The concerns with child maltreatment address promoting health conditions that ensure a well-being state, allowing the achievement of a proper development of personality. Health is therefore perceived as beyond physiological concerns in the care of physical and mental health conditions which focus only on the absence of disease or infirmity. The Constitution of the World Health Organization (WHO) defines Health as “a state of complete physical, mental and social well-being”, bearing also all the subjective aspects of its content.
A challenge for approaching child maltreatment As with Security, Maltreatment seems to be a sensitive and comprehensible notion that dispenses a formulated definition; it is an innate concept. Nevertheless, this concept is imprinted with subjective values and aspirations, which causes an epistemological lack that prevents or misleads political approaches and studies related to Maltreatment from being properly discussed and assessed. As a solution, a common language based on objective criteria over the maltreatment concept, which surpasses the typical subjective medical approach of focusing on the patient, must be adopted. Additionally, it is imperative to keep maltreatment as a wide concept, since it must evolve according to cultural and scientific progress issues, being able to respond to the yearnings of society in its various historical moments and spaces. The same occurs with regard to Security. However, on this matter, Social Sciences are more concerned with the collective, emphasizing homogeneous subjectivity besides social aspects, in detriment of the singular one (the patient).
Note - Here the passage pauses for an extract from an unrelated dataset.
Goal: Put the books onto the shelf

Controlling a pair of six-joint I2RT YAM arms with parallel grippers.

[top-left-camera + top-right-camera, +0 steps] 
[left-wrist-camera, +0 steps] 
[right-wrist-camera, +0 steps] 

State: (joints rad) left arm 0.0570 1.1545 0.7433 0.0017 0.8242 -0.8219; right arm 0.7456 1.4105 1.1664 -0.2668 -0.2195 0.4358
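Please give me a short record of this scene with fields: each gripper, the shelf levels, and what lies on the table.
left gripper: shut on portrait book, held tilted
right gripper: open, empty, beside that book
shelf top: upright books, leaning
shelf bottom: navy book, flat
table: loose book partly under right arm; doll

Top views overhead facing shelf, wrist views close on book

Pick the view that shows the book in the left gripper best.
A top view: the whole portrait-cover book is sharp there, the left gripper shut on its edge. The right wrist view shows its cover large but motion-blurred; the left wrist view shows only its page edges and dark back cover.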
Resorting to interdisciplinarity Interdisciplinary approaches are a growing resource to deal with complex subjects. They allow recognized patterns to guide solutions that overcome challenges of working with wide concepts. In the same way, well-established methods may be borrowed to solve problems faced at frontier studies of different disciplines. This relation is proposed between child maltreatment and the judicial concept of Security.
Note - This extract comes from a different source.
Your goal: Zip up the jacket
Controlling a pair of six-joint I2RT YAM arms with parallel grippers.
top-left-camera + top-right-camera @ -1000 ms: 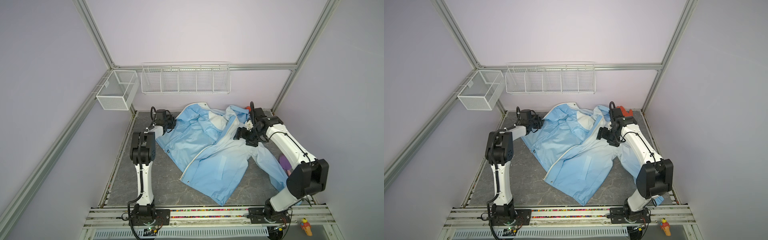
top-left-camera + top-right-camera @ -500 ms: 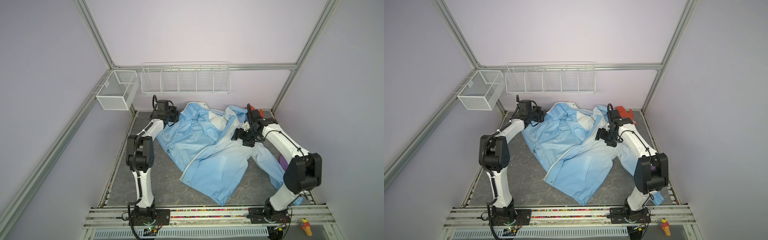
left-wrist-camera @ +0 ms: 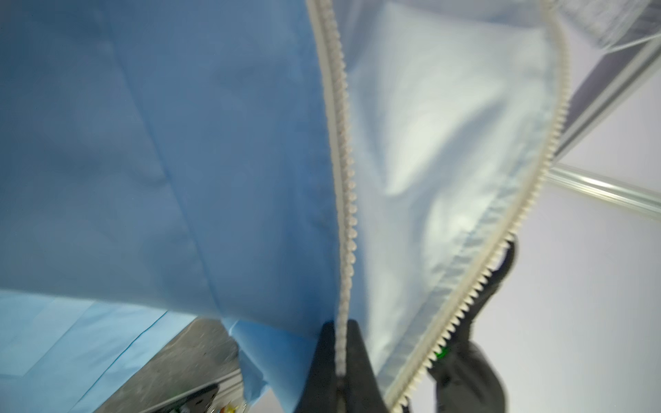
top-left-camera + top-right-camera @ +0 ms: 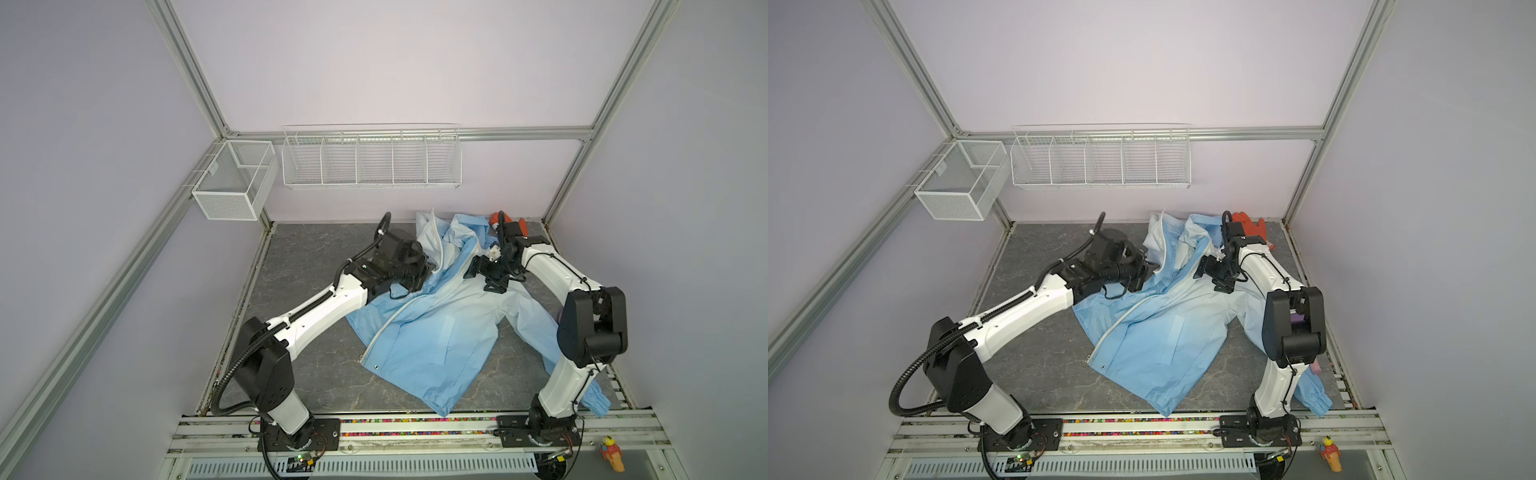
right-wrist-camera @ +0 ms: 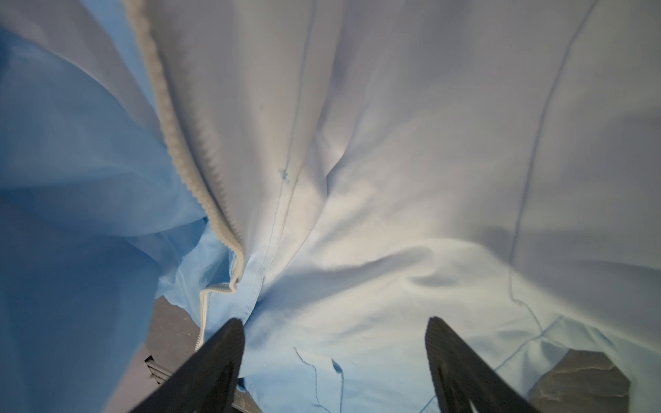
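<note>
The left gripper [image 3: 341, 345] is clamped shut on one toothed edge of the white zipper [image 3: 345, 186], at the lower middle of the left wrist view. The right gripper [image 5: 334, 329] is held with its jaws spread wide over whitish fabric; contact cannot be told. The jacket [image 4: 432, 332] is spread on the dark bench [image 4: 299, 266] at the centre of both top views, its collar end raised toward the back wall. An orange glove [image 4: 494, 217] is seen behind the right arm.
</note>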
The contribution of Security and good-enough mother concepts In contrast to maltreatment, the good-enough mother concept implies, as a health condition, a sufficiency in attending to the child’s needs by building an adequate environment for his development. Thus, everything that is not innate to the child and can threaten his tranquility, hinder or prevent his protection, cause fear, and generate conflict, is an obstacle to a proper development of his personality, not allowing a goodenough environment. Nonetheless, this statement belongs to a widely well-accepted juridical concept of Security if referring to every human being.
The social craving for Security is to pursue an environment that allows the harmony in social relations, the quality of life of individuals and the means for the adequate development of personality. The idea of minimum (of sufficiency), inherent of “good-enough”, deserves to be emphasized because if, on the one hand, the shortage of care leads to deficiency, on the other hand the excess of assistance does not grant a proper development and can even become nocuous. Besides, propitiating more than necessary, implies less clear criteria, depending on subjective estimates, encumbering the concept of a theory for producing knowledge; and so, for establishing parameters to avoid child maltreatment and regulate child care. The foregoing presents the intimate relation between those medical and juridical subjects. The concept of the good-enough mother from Winnicott is broached as a guideline that refers to the sufficiency in the cares and means offered to achieve the goals of both subjects, avoiding extreme positions.